そういうわけで、100%は無理にしても、本人が自分でやりたいということを可能な範囲でやらせるようにしていると、子供はだんだんと上達していき、何度も何度もやっているうちに、ついにできるようになるものだ。例えば、服の着脱からボタンかけ、はさみで紙を切る、ビーズにひもを通す、など。はさみは、最初は動かすのもぎこちなく、紙の端から端まで私の助けなしに切ることもできなかったのに、ある日、1人で無心に紙をチョキチョキとやっていると、数日後にふと私が目をやった時、手の動きが随分とスムーズになっていて、紙の端から端まで1人で切ることができるようになっていた。ボタンかけは、教えるでもないのに、妹の洋服をぬいぐるみに着せてはせっせと練習している。最初は全然できなかったのに、いつの間にかできるようになり、「見て〜、できたよ」と私に持ってくる。達成感とともに、親からも「よくできた」と認めてほしいのだ。この達成感が自尊心を育てると言われ、「自尊心」や「独立心」教育に重点を置くここアメリカでは(私が個人的にそう感じているだけかもしれないが)、この「自分でやらせる」ことと、できたら「思いっきり褒める(褒めちぎる)」ことが重視されているように思う。日本は「謙遜」の文化だから、家庭にもよるが、子供がうぬぼれないよう、自分の子供を褒めちぎることは少ないように思うが、ここアメリカでは、アメリカ人のお母さんたちが、いかにも大げさに、自分の子供を褒めちぎっている光景をよく目にする。

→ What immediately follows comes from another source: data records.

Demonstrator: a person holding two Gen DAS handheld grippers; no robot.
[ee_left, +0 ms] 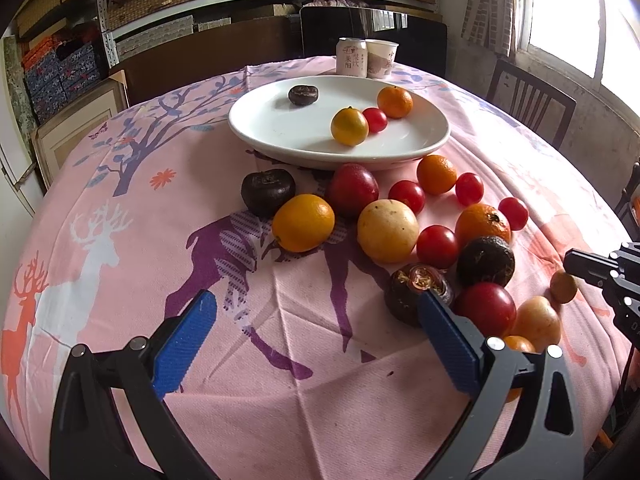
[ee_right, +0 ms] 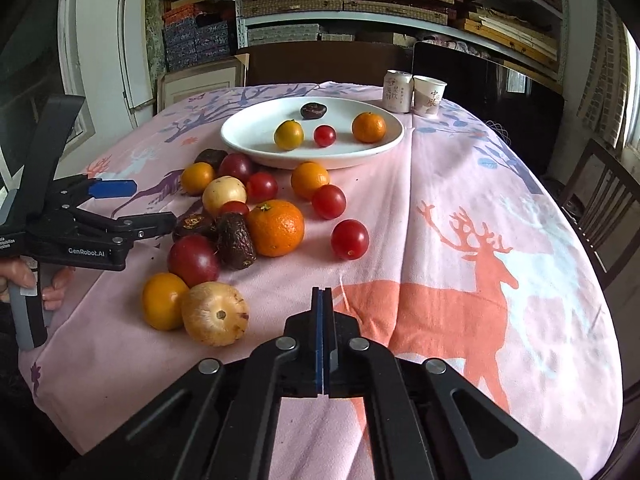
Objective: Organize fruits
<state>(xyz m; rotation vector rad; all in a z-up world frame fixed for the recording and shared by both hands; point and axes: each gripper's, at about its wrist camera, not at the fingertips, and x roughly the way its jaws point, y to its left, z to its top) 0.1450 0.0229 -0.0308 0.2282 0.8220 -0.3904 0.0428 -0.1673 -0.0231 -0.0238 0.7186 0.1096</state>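
Note:
A white plate (ee_left: 280, 136) (ee_right: 248, 148) at the far middle of the table holds a dark fruit (ee_left: 303, 95), a yellow citrus (ee_left: 349, 126), a cherry tomato (ee_left: 375, 119) and an orange (ee_left: 395, 101). Many loose fruits lie in front of it: oranges (ee_left: 303, 222) (ee_right: 275, 228), cherry tomatoes (ee_right: 349, 239), dark passion fruits (ee_left: 267, 192), pale yellow fruits (ee_left: 387, 230) (ee_right: 214, 313). My left gripper (ee_left: 316, 308) (ee_right: 154, 205) is open and empty, just left of the pile. My right gripper (ee_right: 322, 294) is shut and empty, near the front of the pile.
A drink can (ee_left: 351, 56) (ee_right: 398, 91) and a paper cup (ee_left: 382, 58) (ee_right: 429, 95) stand behind the plate. The table has a pink deer-print cloth (ee_left: 120, 240). Wooden chairs (ee_right: 600, 208) stand at the right. Shelves of boxes fill the back wall.

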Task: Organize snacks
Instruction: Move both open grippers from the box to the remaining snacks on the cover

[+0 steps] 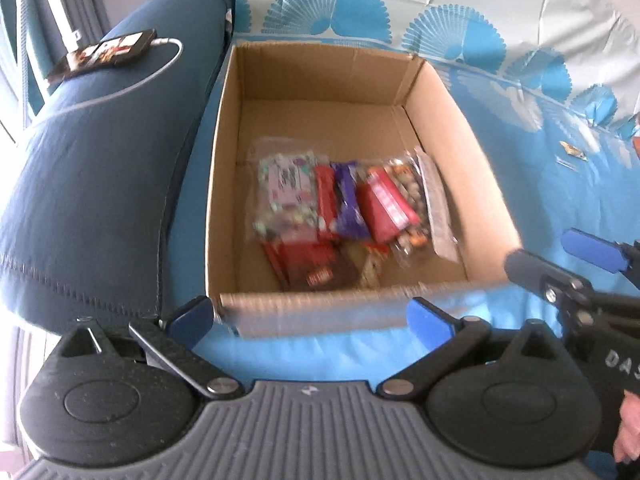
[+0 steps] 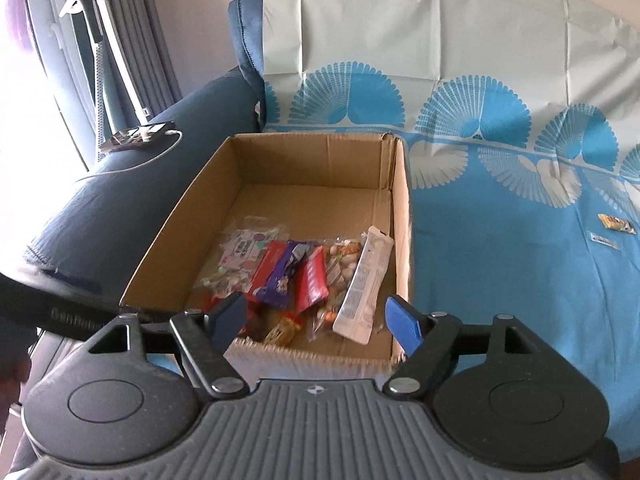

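An open cardboard box (image 1: 452,132) (image 2: 402,208) sits on a sofa seat covered by a blue and white cloth. Inside lie several snacks: a clear candy bag (image 1: 280,196) (image 2: 236,256), red bars (image 1: 384,208) (image 2: 314,280), a purple bar (image 1: 350,204) (image 2: 286,276), a white sachet (image 1: 438,200) (image 2: 366,284). My left gripper (image 1: 312,318) is open and empty at the box's near wall. My right gripper (image 2: 318,318) is open and empty over the box's near edge; it also shows in the left wrist view (image 1: 560,258).
Two small snack packets (image 2: 616,224) (image 1: 573,151) lie on the cloth (image 2: 500,260) to the right of the box. A phone (image 1: 102,54) (image 2: 138,134) with a white cable rests on the dark blue armrest (image 1: 92,184) at the left.
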`<action>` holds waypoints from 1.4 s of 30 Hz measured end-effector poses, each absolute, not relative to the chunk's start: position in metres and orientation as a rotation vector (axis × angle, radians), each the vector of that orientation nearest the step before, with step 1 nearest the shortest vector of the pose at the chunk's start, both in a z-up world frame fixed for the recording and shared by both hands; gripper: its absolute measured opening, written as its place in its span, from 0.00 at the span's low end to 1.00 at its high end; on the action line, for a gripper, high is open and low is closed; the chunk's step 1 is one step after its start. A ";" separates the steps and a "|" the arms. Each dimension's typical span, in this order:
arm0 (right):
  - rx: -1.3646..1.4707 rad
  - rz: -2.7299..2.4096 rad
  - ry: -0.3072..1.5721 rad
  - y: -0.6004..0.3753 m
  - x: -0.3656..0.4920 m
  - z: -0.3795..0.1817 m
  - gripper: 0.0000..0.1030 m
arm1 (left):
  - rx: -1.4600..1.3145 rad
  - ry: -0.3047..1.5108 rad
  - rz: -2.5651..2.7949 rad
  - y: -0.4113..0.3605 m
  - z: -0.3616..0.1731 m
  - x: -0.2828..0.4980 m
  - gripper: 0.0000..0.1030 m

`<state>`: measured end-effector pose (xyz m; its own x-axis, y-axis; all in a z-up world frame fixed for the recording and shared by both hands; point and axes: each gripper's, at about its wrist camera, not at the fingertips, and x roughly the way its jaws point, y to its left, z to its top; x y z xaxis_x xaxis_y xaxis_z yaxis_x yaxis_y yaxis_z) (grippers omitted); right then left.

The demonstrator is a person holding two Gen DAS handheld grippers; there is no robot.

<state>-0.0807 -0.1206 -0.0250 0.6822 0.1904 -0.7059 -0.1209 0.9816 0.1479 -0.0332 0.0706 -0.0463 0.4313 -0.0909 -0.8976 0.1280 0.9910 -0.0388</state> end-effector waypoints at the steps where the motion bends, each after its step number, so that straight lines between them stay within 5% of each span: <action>1: 0.093 0.174 0.797 -0.121 -0.085 -0.023 0.76 | 0.041 1.115 -0.145 0.068 -0.045 -0.039 1.00; 22: 0.307 -0.205 0.649 -0.301 -0.103 -0.029 0.83 | 0.169 1.002 -0.184 -0.025 0.010 -0.007 1.00; 32: 0.626 -0.654 0.721 -0.497 0.013 -0.143 0.84 | 0.187 1.040 -0.169 -0.087 0.016 0.052 1.00; 42: 0.615 -0.807 0.790 -0.545 0.161 -0.231 0.88 | 0.259 1.108 -0.133 -0.125 -0.007 0.108 1.00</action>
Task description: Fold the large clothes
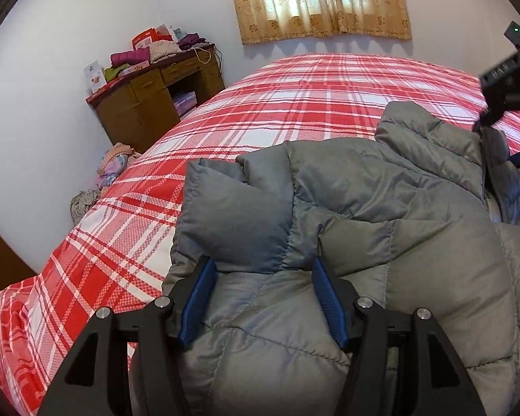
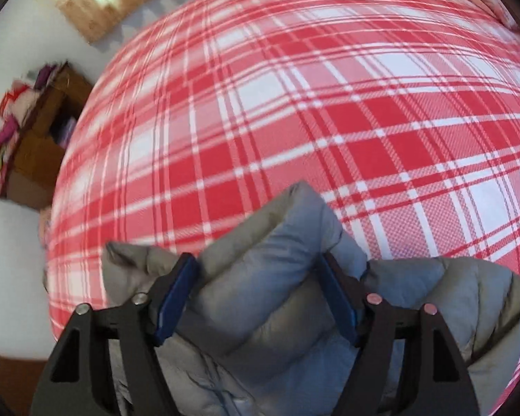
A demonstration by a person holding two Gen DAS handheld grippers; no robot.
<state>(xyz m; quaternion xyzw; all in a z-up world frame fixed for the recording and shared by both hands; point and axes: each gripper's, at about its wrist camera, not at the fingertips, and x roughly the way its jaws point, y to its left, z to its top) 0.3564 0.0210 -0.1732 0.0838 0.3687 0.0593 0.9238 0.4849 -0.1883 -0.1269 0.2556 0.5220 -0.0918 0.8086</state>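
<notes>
Lying across the near part of a bed covered in a red and white plaid bedspread, the grey quilted puffer jacket is bunched into thick folds, its stand-up collar raised toward the far right in the left wrist view. The left claw has its blue-padded fingers spread wide, and a puffy fold of the jacket fills the whole gap between them, pressing against both pads, so the claw grips that fold. The right claw stands the same way in its own view: its blue pads sit on either side of a thick roll of grey jacket, which bulges up between them and touches both, held clear above the bedspread behind it. In the left wrist view the black body of the right claw shows at the upper right edge, over the jacket's collar side, with one blue finger visible just below it. The right wrist view is blurred toward its edges. Beyond the bed, against the white wall at the left, stands a brown wooden desk with drawers, its top piled with folded clothes in purple, pink and green and some red and white boxes. A small heap of pale clothing lies on the floor between the desk and the bed. A beige flowered curtain hangs over a bright window above the far side of the bed.
</notes>
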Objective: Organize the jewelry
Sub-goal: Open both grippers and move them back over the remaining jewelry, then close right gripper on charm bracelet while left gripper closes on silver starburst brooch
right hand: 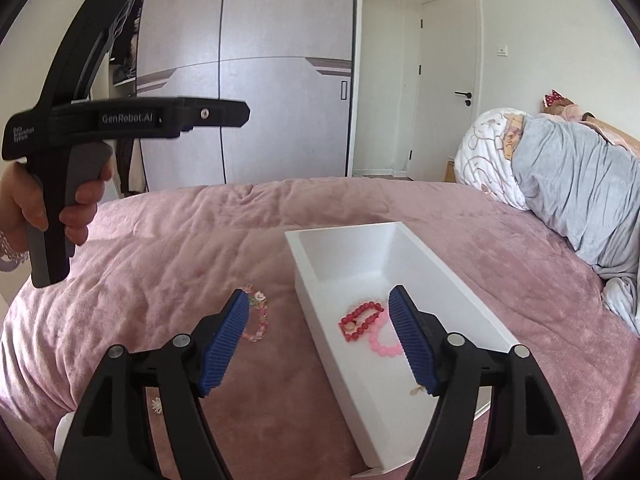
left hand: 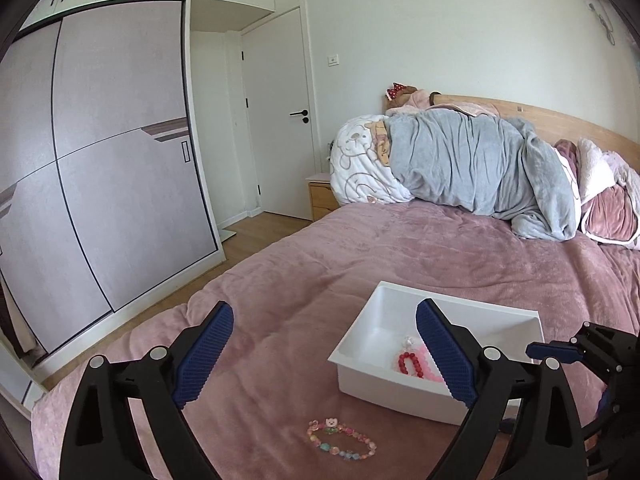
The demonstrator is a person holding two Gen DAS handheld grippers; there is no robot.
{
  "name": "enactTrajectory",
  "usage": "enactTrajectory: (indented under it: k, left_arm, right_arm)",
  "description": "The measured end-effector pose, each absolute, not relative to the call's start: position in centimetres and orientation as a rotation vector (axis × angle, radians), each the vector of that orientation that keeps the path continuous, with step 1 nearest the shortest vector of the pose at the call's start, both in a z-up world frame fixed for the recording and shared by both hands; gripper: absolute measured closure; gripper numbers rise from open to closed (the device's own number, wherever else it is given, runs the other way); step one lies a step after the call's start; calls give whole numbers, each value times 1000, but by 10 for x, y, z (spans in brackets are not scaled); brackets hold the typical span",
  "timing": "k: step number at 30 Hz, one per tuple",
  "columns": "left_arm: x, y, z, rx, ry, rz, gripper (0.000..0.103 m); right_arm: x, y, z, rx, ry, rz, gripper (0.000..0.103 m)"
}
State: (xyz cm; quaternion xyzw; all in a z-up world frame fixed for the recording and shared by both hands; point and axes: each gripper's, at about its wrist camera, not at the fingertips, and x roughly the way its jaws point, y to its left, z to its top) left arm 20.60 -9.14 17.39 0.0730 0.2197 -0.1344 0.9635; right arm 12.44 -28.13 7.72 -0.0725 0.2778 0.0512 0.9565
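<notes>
The left gripper (left hand: 324,350) is held above the pink bedspread (left hand: 304,280) with its jaws spread wide and nothing between them. The right gripper (right hand: 316,338) is also held clear of the bed, jaws apart and empty.

A white tray (right hand: 352,248) rests on the bedspread. Inside it, at the near end, lie a red bead bracelet (right hand: 360,320) and a pale pink bead bracelet (right hand: 384,344), touching each other. In the right wrist view, both sit just beside the right gripper's right finger, partly behind its blue pad.

A multicoloured bead bracelet (left hand: 342,440) lies flat on the bedspread, outside the tray and near its left wall. In the left wrist view it lies below and between the open fingers of the left gripper, not touched by either. In the right wrist view it is partly hidden behind the left finger.

A hand (right hand: 48,204) grips the left gripper's handle.
</notes>
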Motion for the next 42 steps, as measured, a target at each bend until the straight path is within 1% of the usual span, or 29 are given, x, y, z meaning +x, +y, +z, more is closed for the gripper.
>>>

可能な範囲でいろいろなことを子供自身にやらせるためには、子供が大人の生活をめちゃくちゃにしないような形で、やりたがることをやらせてあげられる環境を作る必要がある。例えば、まだ背の低い子供がいろいろなことを自分でできるようにするための必需品として、幼児のいる家庭にたいてい置いてある踏み台(Step stool)もその1つだ。我が家では、各バスルーム・キッチンに用意し、手洗いは、水道をひねって水を出す、液体石鹸のポンプを押して手につける、洗う、水を止める、タオルで手を拭くという一連の作業を私の助けなしでできるようにした。そして、本やおもちゃは、子供が手の届く低めの戸棚や本棚などにしまい、自分で遊びたいものを取ったり片付けたりできるようにしている。我が家は現在、次女がはいはいで動き回り、キャビネットの扉や引き出しを片っ端から開けて中の物を取り出し、まだまだ何が危ないかということも分かっていないため、安全面との兼ね合いが難しいが、できるだけ自由にいろいろなところを開けて中の物を出して遊べるよう、手の届くところには危なくないものを入れている。おかげで、来る日も来る日も「引き出しの中身を全部ひっぱり出される→元に戻す→またひっぱり出される→元に戻す」の繰り返しだが、これも教育の一環と割り切って、あまり片付け魔と化さないようにしている。
(2006年2月)
執筆者プロフィール: 日本での長い独身貴族生活の後、軽い息抜きのつもりでやってきたシアトルで思いもよらず今の夫と出会い結婚。2002年初夏に初めての妊娠が判明し、人生が180度転換してしまった。2003年に長女を出産し、2005年には次女を出産。子育ての毎日は初めてのことばかりで、心配したり悩んだり喜んだりと実に賑やかな(?)生活を送っている。